Certain story beats manifest as rather feeble plot points, particularly the flushing away of a goldfish as the root of a long-lasting grudge. I am not too concerned about these trivialities because it’s an aspect I believe genuinely contributes to the realism. Small occurrences can create big brakes in people’s lives – that’s natural. In this case, Sadhana disposes of Anamika’s goldfish and falsely informs her that it was alive in order to cause her pain. Regardless of their surface malice, these moments possessed the potential for meaningful human drama, and yet still lacked the intended impact. They are another element that, despite their intended naturalism, seemed surprisingly artificial. Noah Baumbach is a filmmaker who handles such moments well by situating them amongst people with authentic flaws as well as his characteristic overlapping dialogue. Here, the script is too thinly written for any of the conflicts to appear genuine.

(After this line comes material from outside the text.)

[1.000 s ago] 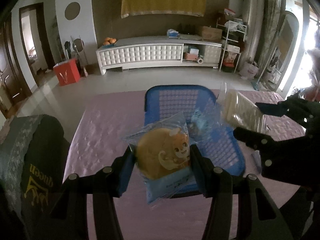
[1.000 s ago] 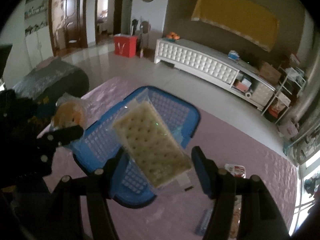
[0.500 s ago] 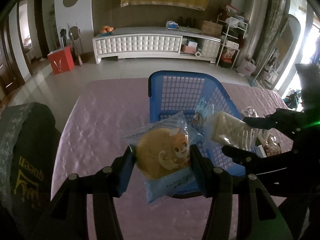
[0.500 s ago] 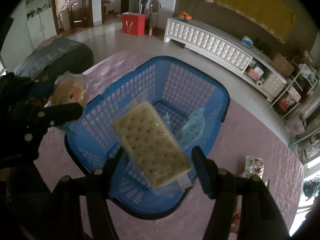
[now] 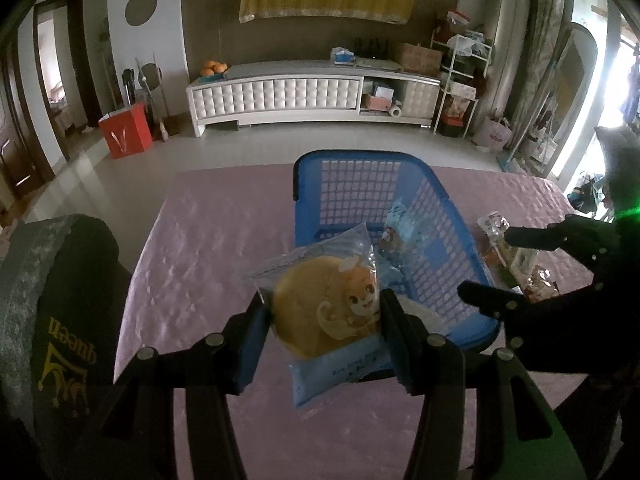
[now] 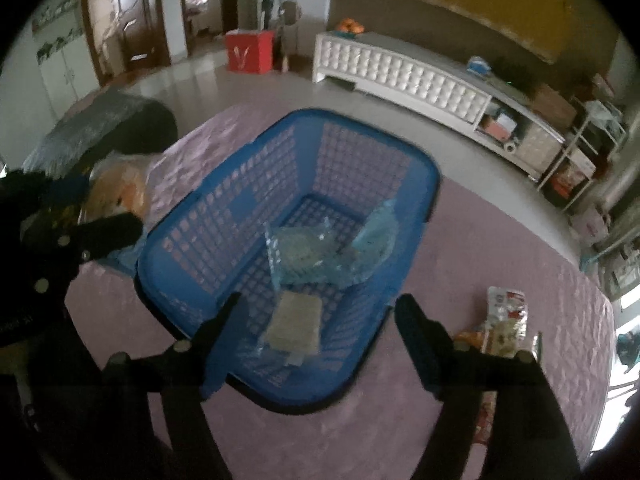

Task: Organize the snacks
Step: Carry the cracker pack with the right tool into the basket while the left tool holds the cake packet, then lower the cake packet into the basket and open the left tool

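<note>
Blue basket (image 6: pixel 256 184) holds cracker pack (image 6: pixel 296 322), likely; right gripper (image 6: pixel 318 320) wide, left gripper (image 5: pixel 322 320) clamps bun packet (image 5: pixel 328 316).

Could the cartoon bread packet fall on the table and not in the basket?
Maybe. The left gripper holds the round bread in its clear cartoon-printed wrapper near the blue plastic mesh basket's near rim, so an early release could drop it on the pink tablecloth. The open right gripper hovers close by, so the two could bump.
</note>
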A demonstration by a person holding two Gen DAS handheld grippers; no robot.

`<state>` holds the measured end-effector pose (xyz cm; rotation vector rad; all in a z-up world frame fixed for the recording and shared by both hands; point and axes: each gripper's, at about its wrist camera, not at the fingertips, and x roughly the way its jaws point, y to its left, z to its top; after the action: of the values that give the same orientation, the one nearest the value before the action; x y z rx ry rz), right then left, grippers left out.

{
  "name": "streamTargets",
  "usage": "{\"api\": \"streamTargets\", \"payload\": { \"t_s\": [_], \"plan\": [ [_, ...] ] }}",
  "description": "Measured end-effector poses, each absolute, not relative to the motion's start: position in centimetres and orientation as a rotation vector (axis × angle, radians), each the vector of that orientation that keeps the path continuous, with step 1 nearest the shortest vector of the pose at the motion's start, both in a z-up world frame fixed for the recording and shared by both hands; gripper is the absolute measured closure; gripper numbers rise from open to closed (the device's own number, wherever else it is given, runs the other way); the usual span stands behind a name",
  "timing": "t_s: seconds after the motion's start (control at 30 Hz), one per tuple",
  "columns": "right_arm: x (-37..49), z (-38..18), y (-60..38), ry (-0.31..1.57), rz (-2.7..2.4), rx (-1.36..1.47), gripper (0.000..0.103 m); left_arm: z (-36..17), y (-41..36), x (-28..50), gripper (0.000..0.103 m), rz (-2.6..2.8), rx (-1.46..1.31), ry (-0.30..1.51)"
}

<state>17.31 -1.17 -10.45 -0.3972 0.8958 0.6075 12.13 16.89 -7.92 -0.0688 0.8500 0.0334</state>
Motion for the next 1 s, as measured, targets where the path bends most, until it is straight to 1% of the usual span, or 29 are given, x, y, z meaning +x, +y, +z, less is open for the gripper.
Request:
{"api": "streamTargets", "payload": {
  "t_s": [0.27,0.8,1.0],
  "plan": [
    [18.0,-8.9,-4.3,0.876,0.551,-0.306,0.021,-7.5,14.7,12.6,0.052,0.003,-0.052,0.853],
    [19.8,-10.4,-7.3,0.889,0.522,-0.259,0.021,-11.3,10.5,17.0,0.052,-0.074,-0.05,0.945],
    [20.0,-11.0,-7.9,0.902,0.512,-0.254,0.021,-11.7,9.9,17.3,0.051,-0.094,-0.067,0.96]
  ]
}}
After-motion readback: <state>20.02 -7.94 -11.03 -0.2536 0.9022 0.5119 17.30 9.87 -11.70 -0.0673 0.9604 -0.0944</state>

Visually, it forgoes the style and lavishness present in some of the other Raindance entries for the sake of more “realism”, but this was yet another aspect of the film that left me dissatisfied. Such a formal approach has worked well in other films, particularly those of Iranian cinema. The likes of Asghar Farhadi and Abbas Kiarostami always imbue their simplicity with immersion and nuance, thereby enhancing the subtle storytelling. There’s more to this category of film than just dampening the frame and emptying it of all flair. Kripalani avoided seeking a DOP for the project so he could shoot it himself, but I can’t help but think that I would have preferred it otherwise. Again, his cinematography is well-intentioned in its effort to evoke realism, but it’s also too contrived to be realistic.
The common issue here seems to be the overabundance of intentionality. Kripalani may have aimed to create an experience that felt relatable and purposefully ambivalent, but all the aforementioned aspects come across as overly calculated. The process of producing said “realism” is too formulaic and ends up constraining the film. There is a clear conflict between decisiveness and authenticity in creative choices, resulting in the work seeming naïve due to its misdirected efforts at creating a so-called sophistication.
Nonetheless, the last few moments of eventual forgiveness, permeated with Indian classical music, are emotionally satisfying in their poignancy. However, even in consideration of this and the impressive cast, out of which Naval gives the best performance, the flaws are constantly apparent. Despite my overall dissatisfaction with the film, I look forward to future works from directors like Kripalani that contextualise the modern family within Indian culture. It’s an area that deserves to be explored more frequently through cinema in my eyes, but with a stronger narrative set-up and more comprehensive detail.